◆ **Work to complete**:
What follows is a set of records; copy all of it exactly.

------

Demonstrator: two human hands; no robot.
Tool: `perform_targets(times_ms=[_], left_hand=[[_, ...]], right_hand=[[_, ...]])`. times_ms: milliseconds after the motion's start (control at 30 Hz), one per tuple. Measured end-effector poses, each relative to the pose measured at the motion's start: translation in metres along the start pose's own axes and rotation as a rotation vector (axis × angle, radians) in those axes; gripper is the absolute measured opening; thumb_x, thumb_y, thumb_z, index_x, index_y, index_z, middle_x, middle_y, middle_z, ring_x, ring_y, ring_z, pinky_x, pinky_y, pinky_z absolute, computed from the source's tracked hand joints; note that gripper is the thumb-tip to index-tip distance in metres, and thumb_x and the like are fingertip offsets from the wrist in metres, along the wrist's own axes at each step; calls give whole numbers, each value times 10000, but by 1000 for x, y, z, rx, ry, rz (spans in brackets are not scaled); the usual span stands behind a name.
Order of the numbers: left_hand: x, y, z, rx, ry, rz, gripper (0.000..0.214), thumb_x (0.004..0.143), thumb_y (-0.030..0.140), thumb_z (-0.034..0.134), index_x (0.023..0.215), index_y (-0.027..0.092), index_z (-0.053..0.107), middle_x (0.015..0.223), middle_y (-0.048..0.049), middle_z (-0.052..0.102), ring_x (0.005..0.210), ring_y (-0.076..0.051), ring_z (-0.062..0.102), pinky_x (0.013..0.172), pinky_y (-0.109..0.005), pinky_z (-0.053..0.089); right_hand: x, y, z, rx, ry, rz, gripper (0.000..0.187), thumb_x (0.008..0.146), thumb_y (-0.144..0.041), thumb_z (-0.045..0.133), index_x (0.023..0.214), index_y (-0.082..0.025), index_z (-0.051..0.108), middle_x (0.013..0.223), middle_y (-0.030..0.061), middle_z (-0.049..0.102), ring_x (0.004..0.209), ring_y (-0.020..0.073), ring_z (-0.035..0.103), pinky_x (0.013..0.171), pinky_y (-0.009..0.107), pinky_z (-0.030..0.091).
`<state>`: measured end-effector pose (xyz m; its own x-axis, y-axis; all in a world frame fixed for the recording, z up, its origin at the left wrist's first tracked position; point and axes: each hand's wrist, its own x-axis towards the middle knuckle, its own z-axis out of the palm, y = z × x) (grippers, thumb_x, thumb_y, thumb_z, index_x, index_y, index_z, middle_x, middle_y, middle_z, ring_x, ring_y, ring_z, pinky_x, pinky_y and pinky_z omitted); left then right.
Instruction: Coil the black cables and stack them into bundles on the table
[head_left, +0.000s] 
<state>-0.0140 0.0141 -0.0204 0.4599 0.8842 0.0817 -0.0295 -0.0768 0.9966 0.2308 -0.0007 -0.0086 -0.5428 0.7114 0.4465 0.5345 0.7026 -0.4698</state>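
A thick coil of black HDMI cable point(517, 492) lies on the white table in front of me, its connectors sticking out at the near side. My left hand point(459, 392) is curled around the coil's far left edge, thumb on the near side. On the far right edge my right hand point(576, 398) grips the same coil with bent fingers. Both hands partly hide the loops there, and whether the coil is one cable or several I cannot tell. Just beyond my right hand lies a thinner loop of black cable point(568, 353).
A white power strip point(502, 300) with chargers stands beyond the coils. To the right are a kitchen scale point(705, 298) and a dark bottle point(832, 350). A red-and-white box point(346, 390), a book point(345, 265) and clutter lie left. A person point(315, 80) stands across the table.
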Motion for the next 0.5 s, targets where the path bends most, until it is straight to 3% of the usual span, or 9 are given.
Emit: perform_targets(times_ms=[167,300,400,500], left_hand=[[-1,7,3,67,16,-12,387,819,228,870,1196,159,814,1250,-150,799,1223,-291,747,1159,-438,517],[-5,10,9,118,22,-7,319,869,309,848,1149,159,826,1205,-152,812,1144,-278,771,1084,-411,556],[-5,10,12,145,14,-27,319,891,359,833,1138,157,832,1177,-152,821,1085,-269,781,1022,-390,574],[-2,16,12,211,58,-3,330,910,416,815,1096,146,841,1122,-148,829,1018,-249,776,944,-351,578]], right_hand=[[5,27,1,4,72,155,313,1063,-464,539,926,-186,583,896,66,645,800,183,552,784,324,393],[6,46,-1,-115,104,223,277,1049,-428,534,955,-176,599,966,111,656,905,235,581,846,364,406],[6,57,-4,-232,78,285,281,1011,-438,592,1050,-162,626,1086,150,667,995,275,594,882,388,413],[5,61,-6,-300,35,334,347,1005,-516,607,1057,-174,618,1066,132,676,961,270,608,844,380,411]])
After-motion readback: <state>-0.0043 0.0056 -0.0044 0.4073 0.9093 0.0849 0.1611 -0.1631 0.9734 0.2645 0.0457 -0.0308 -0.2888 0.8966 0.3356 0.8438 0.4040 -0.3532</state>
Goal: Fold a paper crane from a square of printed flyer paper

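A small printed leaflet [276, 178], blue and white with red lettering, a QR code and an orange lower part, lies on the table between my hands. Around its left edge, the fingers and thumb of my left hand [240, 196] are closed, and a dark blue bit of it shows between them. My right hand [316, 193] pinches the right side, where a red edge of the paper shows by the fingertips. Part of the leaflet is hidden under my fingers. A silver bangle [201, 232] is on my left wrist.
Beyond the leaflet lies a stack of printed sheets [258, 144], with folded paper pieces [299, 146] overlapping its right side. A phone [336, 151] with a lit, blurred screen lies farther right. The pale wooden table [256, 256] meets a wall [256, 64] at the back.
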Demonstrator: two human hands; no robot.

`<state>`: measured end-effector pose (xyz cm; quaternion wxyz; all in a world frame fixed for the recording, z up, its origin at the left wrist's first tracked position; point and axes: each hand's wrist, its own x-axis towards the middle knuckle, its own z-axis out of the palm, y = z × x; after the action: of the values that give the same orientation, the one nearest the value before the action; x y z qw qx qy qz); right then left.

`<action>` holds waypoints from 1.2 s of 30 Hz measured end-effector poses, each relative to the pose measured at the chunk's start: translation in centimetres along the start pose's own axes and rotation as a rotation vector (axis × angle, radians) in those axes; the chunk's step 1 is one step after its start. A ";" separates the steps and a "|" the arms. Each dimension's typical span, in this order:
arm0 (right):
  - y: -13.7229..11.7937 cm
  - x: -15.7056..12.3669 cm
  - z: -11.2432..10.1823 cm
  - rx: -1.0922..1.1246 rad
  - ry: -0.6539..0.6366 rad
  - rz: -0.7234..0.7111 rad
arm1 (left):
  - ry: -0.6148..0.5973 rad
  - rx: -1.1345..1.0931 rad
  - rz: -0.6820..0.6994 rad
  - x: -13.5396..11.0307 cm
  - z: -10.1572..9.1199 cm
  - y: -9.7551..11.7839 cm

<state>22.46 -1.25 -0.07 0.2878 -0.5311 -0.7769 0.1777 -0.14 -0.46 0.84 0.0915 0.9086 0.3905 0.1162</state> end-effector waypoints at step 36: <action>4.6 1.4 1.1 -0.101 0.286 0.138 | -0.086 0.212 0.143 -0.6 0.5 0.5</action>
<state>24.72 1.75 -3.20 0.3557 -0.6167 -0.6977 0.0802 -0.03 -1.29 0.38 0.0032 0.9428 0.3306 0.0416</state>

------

◆ **Solution**:
Demonstrator: two human hands; no robot.
Tool: `perform_targets(times_ms=[_], left_hand=[[_, ...]], right_hand=[[_, ...]])`. times_ms: milliseconds after the motion's start (control at 30 Hz), one per tuple. Measured end-effector poses, each relative to the pose measured at the motion's start: translation in metres along the start pose's own axes and rotation as a rotation vector (axis × angle, radians) in those axes; gripper is the absolute measured opening; thumb_x, thumb_y, thumb_z, index_x, index_y, index_z, middle_x, middle_y, middle_z, ring_x, ring_y, ring_z, pinky_x, pinky_y, pinky_z absolute, computed from the source's tracked hand joints; note that gripper is the thumb-tip to index-tip distance in metres, and thumb_x and the like are fingertip offsets from the wrist in metres, along the wrist's own axes at each step; calls give whole numbers, each value times 10000, but by 1000 for x, y, z, rx, ry, rz (spans in brackets are not scaled); the usual span stands behind a name.
Order of the numbers: left_hand: x, y, z, rx, ry, rz, gripper (0.000..0.214), thumb_x (0.004..0.143), thumb_y (-0.030..0.140), thumb_z (-0.034..0.134), index_x (0.023..0.215), index_y (-0.027..0.092), index_z (-0.053..0.107), middle_x (0.015..0.223), middle_y (-0.048..0.049), middle_z (-0.052..0.102), ring_x (0.005..0.210), ring_y (-0.076..0.051), ring_z (-0.062..0.102), pinky_x (0.013..0.172), pinky_y (-0.109..0.005), pinky_z (-0.053..0.089); right_hand: x, y, z, rx, ry, rz, gripper (0.000..0.187), thumb_x (0.008..0.146), thumb_y (-0.144..0.041), thumb_z (-0.045..0.133), index_x (0.023..0.214), index_y (-0.082..0.025), index_z (-0.051..0.108), middle_x (0.013..0.223), middle_y (-0.030..0.061), middle_z (-0.049..0.102), ring_x (0.004..0.209), ring_y (-0.020..0.073), ring_z (-0.035..0.103), pinky_x (0.013..0.171), pinky_y (-0.009..0.107), pinky_z (-0.030..0.091).
`<state>`: measured end-effector pose (xyz m; its own x-axis, y-axis; all in a world frame fixed for the recording, z up, its origin at the left wrist's first tracked position; point and axes: each hand's wrist, its own x-axis towards the middle knuckle, its own z-axis out of the palm, y = z × x) (grippers, thumb_x, thumb_y, thumb_z, index_x, index_y, index_z, middle_x, middle_y, middle_z, ring_x, ring_y, ring_z, pinky_x, pinky_y and pinky_z omitted); left then right.
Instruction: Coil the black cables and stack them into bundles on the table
[head_left, +0.000s] 
<state>-0.0140 0.0141 -0.0204 0.4599 0.8842 0.0817 -0.0295 -0.0768 0.9966 0.2308 -0.0007 -0.0086 -0.5428 0.7114 0.4465 0.5345 0.7026 -0.4698</state>
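A thick coil of black HDMI cable point(517, 492) lies on the white table in front of me, its connectors sticking out at the near side. My left hand point(459, 392) is curled around the coil's far left edge, thumb on the near side. On the far right edge my right hand point(576, 398) grips the same coil with bent fingers. Both hands partly hide the loops there, and whether the coil is one cable or several I cannot tell. Just beyond my right hand lies a thinner loop of black cable point(568, 353).
A white power strip point(502, 300) with chargers stands beyond the coils. To the right are a kitchen scale point(705, 298) and a dark bottle point(832, 350). A red-and-white box point(346, 390), a book point(345, 265) and clutter lie left. A person point(315, 80) stands across the table.
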Motion for the next 0.5 s, targets where the path bends most, until it is straight to 3% of the usual span, or 9 are given.
Emit: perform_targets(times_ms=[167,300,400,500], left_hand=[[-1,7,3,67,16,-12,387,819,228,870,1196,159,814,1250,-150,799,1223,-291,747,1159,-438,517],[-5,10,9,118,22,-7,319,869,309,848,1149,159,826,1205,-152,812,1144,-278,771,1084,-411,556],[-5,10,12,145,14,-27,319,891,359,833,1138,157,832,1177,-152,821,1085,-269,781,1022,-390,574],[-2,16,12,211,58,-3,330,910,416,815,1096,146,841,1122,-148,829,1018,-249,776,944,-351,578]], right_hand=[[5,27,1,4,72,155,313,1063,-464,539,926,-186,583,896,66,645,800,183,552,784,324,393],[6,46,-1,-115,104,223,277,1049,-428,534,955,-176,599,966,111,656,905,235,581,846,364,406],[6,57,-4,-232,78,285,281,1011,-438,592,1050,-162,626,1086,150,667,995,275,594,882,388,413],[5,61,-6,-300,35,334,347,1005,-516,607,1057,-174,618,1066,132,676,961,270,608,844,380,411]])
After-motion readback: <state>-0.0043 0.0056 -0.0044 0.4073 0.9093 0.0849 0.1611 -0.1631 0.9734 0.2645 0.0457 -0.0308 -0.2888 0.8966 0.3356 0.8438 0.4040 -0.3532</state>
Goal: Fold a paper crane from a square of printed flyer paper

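A small printed leaflet [276, 178], blue and white with red lettering, a QR code and an orange lower part, lies on the table between my hands. Around its left edge, the fingers and thumb of my left hand [240, 196] are closed, and a dark blue bit of it shows between them. My right hand [316, 193] pinches the right side, where a red edge of the paper shows by the fingertips. Part of the leaflet is hidden under my fingers. A silver bangle [201, 232] is on my left wrist.
Beyond the leaflet lies a stack of printed sheets [258, 144], with folded paper pieces [299, 146] overlapping its right side. A phone [336, 151] with a lit, blurred screen lies farther right. The pale wooden table [256, 256] meets a wall [256, 64] at the back.
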Demonstrator: two human hands; no robot.

`<state>`: measured end-effector pose (xyz cm; quaternion wxyz; all in a world frame fixed for the recording, z up, its origin at the left wrist's first tracked position; point and axes: each hand's wrist, its own x-axis towards the middle knuckle, its own z-axis out of the palm, y = z × x; after the action: of the values that give the same orientation, the one nearest the value before the action; x y z qw qx qy qz); right then left.

`<action>` holds waypoints from 1.2 s of 30 Hz measured end-effector poses, each relative to the pose measured at the chunk's start: translation in centimetres along the start pose's own axes and rotation as a rotation vector (axis × angle, radians) in those axes; the chunk's step 1 is one step after its start. A ";" separates the steps and a "|" the arms. Each dimension's typical span, in this order:
arm0 (right):
  - y: -13.7229..11.7937 cm
  - x: -15.7056..12.3669 cm
  - z: -11.2432..10.1823 cm
  - rx: -1.0922..1.1246 rad
  - ry: -0.6539..0.6366 rad
  - rz: -0.7234..0.7111 rad
arm1 (left):
  - ry: -0.6148..0.5973 rad
  - rx: -1.1345..1.0931 rad
  - rz: -0.6820..0.6994 rad
  - x: -13.5396..11.0307 cm
  - z: -10.1572..9.1199 cm
  - y: -9.7551..11.7839 cm

<state>22.46 -1.25 -0.07 0.2878 -0.5311 -0.7769 0.1777 -0.14 -0.46 0.84 0.0915 0.9086 0.3905 0.1162</state> end-effector waypoints at step 36: <action>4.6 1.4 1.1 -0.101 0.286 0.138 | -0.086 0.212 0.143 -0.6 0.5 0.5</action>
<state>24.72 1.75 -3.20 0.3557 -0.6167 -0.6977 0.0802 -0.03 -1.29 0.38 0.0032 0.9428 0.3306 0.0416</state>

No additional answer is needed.